- Aim of the exercise: Restate the listing exactly.

- Source data:
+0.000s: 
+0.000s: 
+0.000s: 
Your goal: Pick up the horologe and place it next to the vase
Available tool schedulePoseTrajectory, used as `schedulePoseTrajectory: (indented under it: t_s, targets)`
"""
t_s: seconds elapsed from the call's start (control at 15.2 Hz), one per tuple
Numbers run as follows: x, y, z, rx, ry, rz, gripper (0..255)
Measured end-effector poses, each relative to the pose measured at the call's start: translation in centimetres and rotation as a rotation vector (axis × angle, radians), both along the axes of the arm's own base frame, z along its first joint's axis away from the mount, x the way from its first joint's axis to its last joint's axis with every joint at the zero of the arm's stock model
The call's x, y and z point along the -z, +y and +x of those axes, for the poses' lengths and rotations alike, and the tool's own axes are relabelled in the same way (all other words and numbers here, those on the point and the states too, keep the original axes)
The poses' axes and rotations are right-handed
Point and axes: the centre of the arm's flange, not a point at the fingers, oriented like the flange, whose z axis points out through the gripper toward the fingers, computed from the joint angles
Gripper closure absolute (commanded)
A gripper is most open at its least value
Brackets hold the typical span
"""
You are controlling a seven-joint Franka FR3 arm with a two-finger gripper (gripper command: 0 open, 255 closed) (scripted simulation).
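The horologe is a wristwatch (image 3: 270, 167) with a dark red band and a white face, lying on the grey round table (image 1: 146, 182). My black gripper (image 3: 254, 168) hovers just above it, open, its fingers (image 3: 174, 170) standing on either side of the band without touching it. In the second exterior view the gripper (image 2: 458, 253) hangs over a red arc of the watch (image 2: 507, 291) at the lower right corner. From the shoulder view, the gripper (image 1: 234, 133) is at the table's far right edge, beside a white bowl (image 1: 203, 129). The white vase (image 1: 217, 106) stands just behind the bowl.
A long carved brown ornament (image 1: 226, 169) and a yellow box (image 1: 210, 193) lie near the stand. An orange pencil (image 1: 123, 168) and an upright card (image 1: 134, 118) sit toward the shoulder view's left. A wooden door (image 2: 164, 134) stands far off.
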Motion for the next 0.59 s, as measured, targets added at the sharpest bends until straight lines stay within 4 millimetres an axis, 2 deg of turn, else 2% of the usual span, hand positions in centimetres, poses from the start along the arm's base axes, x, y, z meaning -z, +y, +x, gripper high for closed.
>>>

- Solution below:
+0.000s: 
+0.000s: 
+0.000s: 
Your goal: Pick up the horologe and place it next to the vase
Available tool schedulePoseTrajectory, used as `schedulePoseTrajectory: (indented under it: t_s, targets)`
"""
t_s: seconds elapsed from the call's start (control at 15.2 Hz), one per tuple
Numbers run as follows: x, y, z, rx, ry, rz, gripper (0..255)
Measured end-effector poses, each relative to the pose measured at the call's start: translation in centimetres and rotation as a rotation vector (axis × angle, radians), both along the axes of the arm's own base frame, z along its first joint's axis away from the mount, x the way from its first joint's axis to its last joint's axis with every joint at the zero of the arm's stock model
The call's x, y and z point along the -z, +y and +x of those axes, for the poses' lengths and rotations alike, and the tool's own axes are relabelled in the same way (all other words and numbers here, those on the point and the states too, keep the original axes)
The poses' axes and rotations are right-handed
Point and axes: the centre of the arm's flange, not a point at the fingers, oriented like the flange, whose z axis points out through the gripper toward the fingers, computed from the joint angles
Gripper closure absolute (commanded)
A gripper is most open at its least value
Brackets hold the typical span
"""
You are controlling a seven-joint Franka FR3 arm with a two-finger gripper (gripper command: 0 open, 255 closed) (scripted simulation).
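The horologe is a wristwatch (image 3: 270, 167) with a dark red band and a white face, lying on the grey round table (image 1: 146, 182). My black gripper (image 3: 254, 168) hovers just above it, open, its fingers (image 3: 174, 170) standing on either side of the band without touching it. In the second exterior view the gripper (image 2: 458, 253) hangs over a red arc of the watch (image 2: 507, 291) at the lower right corner. From the shoulder view, the gripper (image 1: 234, 133) is at the table's far right edge, beside a white bowl (image 1: 203, 129). The white vase (image 1: 217, 106) stands just behind the bowl.
A long carved brown ornament (image 1: 226, 169) and a yellow box (image 1: 210, 193) lie near the stand. An orange pencil (image 1: 123, 168) and an upright card (image 1: 134, 118) sit toward the shoulder view's left. A wooden door (image 2: 164, 134) stands far off.
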Motion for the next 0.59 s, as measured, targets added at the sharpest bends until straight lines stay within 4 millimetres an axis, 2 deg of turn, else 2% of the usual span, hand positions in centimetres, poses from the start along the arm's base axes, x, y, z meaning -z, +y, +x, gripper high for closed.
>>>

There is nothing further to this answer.